To do:
Using the entries that follow, state how many lines contain the word "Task". The response is that number and nothing more.

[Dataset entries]
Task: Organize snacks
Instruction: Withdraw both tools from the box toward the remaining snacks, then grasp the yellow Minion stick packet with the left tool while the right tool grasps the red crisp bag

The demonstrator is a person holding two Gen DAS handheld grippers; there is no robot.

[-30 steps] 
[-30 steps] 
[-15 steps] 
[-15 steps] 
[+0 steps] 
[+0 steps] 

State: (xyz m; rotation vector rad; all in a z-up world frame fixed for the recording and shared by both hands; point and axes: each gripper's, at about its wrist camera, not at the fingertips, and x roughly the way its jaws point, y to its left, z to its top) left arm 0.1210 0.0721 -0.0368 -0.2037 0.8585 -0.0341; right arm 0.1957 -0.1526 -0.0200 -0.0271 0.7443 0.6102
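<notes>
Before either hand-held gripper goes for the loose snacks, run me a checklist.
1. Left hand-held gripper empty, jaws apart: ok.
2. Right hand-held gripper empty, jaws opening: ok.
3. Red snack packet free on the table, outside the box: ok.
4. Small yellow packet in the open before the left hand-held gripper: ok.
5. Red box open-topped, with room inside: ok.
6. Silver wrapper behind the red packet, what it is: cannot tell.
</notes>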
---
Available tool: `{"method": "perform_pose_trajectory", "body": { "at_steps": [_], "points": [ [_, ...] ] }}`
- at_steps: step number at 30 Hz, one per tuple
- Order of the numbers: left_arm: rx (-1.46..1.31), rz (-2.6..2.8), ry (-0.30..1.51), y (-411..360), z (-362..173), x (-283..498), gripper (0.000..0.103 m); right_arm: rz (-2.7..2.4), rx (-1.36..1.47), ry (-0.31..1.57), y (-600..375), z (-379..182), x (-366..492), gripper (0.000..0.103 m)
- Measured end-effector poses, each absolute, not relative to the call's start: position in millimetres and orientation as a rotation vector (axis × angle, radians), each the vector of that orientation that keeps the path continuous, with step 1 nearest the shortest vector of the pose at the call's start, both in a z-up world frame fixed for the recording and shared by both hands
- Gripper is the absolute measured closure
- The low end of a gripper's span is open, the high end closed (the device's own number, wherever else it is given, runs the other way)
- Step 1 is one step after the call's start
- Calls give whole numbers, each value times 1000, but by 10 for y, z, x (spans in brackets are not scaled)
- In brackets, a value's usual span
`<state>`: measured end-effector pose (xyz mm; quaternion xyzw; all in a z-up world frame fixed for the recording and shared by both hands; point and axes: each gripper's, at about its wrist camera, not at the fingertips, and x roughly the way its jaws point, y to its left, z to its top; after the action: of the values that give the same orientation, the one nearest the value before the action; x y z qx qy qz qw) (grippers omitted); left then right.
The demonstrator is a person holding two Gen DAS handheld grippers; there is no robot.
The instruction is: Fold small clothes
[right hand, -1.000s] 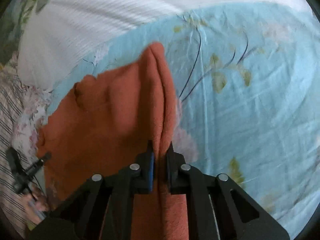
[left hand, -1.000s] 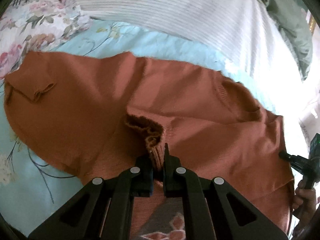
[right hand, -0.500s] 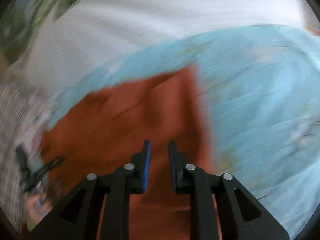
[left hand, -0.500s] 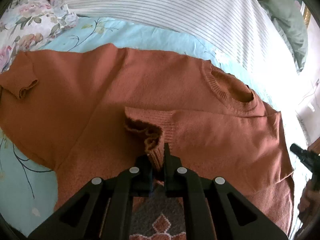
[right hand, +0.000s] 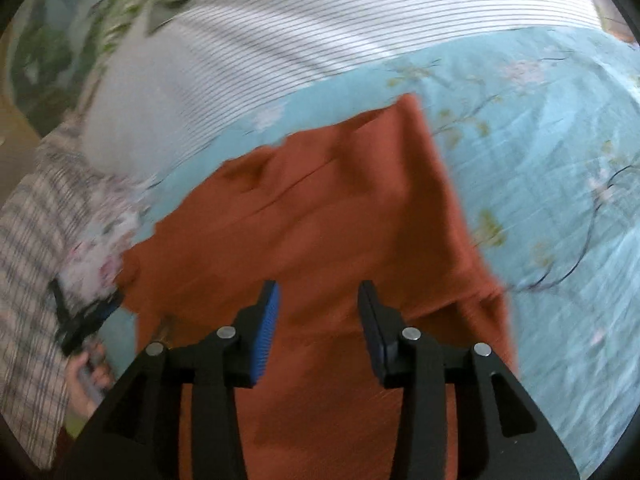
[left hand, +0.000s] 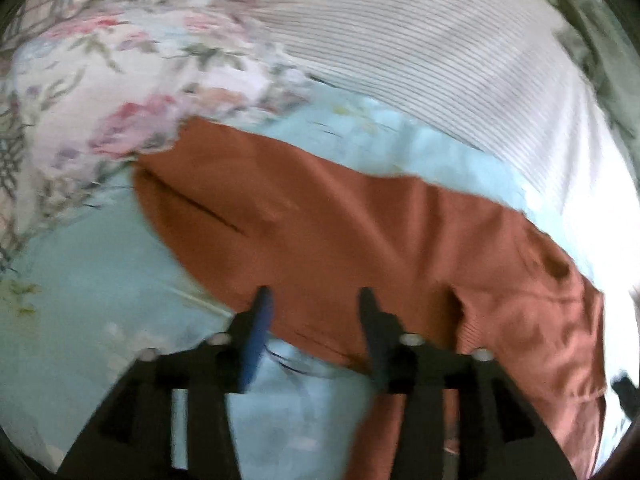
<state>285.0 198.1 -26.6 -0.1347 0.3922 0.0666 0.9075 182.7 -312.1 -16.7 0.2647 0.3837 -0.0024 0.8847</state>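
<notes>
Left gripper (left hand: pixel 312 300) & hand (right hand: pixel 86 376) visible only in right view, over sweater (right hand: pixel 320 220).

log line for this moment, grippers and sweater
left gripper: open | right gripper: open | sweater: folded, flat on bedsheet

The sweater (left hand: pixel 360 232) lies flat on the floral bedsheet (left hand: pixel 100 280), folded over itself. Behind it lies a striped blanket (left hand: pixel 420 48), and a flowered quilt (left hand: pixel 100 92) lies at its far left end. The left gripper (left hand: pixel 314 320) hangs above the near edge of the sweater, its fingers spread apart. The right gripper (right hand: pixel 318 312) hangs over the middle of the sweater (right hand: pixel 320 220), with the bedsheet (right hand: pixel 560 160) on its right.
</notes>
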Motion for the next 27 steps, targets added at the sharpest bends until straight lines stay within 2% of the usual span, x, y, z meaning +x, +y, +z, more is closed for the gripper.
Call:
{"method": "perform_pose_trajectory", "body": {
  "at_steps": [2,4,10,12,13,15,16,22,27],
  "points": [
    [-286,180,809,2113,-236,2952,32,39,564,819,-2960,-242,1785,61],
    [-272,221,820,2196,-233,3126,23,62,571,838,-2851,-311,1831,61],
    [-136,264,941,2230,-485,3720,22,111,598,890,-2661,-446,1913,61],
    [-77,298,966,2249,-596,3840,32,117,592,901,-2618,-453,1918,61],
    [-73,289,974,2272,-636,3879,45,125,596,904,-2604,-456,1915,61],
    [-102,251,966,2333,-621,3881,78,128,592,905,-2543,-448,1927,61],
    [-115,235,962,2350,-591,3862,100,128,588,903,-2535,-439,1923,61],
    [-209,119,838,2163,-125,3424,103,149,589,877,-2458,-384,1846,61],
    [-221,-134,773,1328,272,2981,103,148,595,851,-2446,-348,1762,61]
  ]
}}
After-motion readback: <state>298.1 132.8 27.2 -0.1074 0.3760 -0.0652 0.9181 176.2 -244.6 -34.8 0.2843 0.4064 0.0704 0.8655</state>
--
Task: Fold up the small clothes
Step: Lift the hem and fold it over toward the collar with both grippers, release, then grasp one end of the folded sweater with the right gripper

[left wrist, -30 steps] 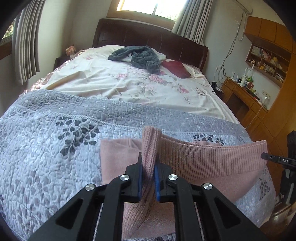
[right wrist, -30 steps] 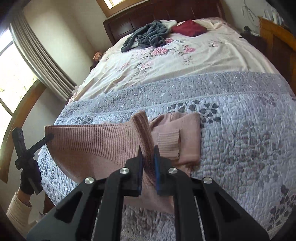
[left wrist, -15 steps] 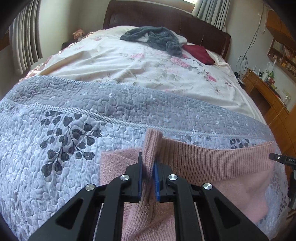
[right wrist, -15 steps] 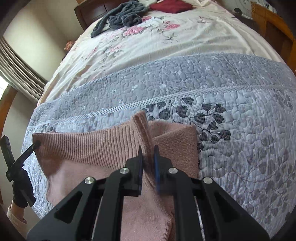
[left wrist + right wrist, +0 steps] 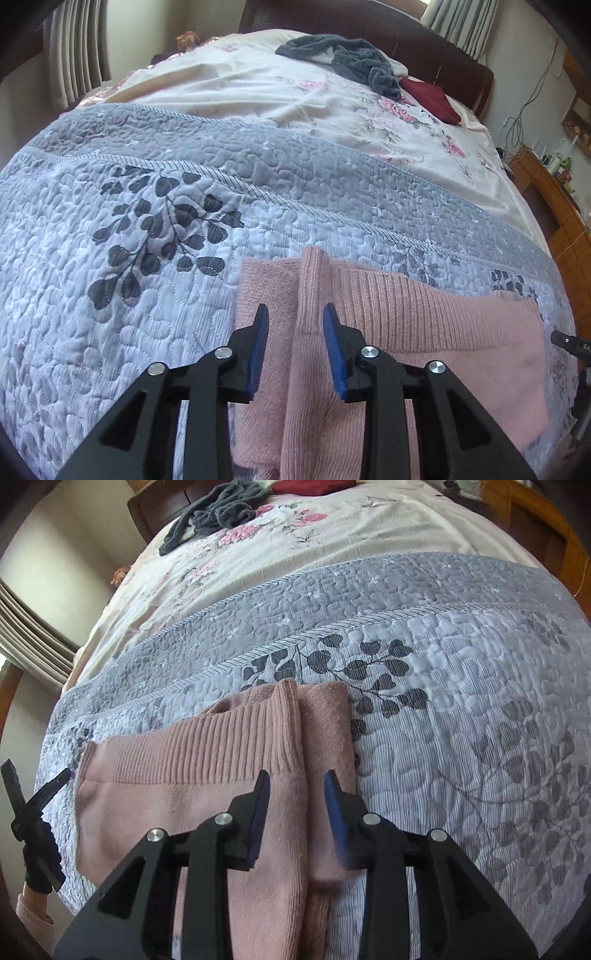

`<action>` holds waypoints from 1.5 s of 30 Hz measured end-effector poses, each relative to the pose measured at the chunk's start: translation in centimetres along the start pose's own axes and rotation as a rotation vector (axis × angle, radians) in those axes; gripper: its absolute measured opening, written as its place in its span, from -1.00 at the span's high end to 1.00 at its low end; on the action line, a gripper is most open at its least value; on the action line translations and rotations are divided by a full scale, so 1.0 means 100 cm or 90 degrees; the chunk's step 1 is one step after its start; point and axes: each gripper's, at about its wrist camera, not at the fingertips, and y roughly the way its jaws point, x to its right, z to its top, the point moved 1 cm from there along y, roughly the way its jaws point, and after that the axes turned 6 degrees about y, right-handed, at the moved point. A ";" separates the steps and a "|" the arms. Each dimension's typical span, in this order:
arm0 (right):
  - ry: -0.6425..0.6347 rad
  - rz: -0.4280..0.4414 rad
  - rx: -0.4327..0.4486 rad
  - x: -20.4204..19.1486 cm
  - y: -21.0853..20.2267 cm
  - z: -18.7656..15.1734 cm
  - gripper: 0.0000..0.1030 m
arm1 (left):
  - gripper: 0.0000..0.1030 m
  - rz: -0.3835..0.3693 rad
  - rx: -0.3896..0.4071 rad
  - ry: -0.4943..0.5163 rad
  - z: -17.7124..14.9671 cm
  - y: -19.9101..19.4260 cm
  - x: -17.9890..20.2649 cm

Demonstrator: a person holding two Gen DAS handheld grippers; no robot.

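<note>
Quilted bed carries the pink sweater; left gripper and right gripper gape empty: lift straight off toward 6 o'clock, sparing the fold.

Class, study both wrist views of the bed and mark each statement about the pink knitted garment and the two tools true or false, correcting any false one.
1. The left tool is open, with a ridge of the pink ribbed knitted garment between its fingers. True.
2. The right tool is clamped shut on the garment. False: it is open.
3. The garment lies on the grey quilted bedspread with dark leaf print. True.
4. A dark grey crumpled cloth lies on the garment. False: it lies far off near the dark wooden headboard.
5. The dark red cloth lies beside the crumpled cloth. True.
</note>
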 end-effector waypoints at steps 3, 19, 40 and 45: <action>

Answer to the problem:
2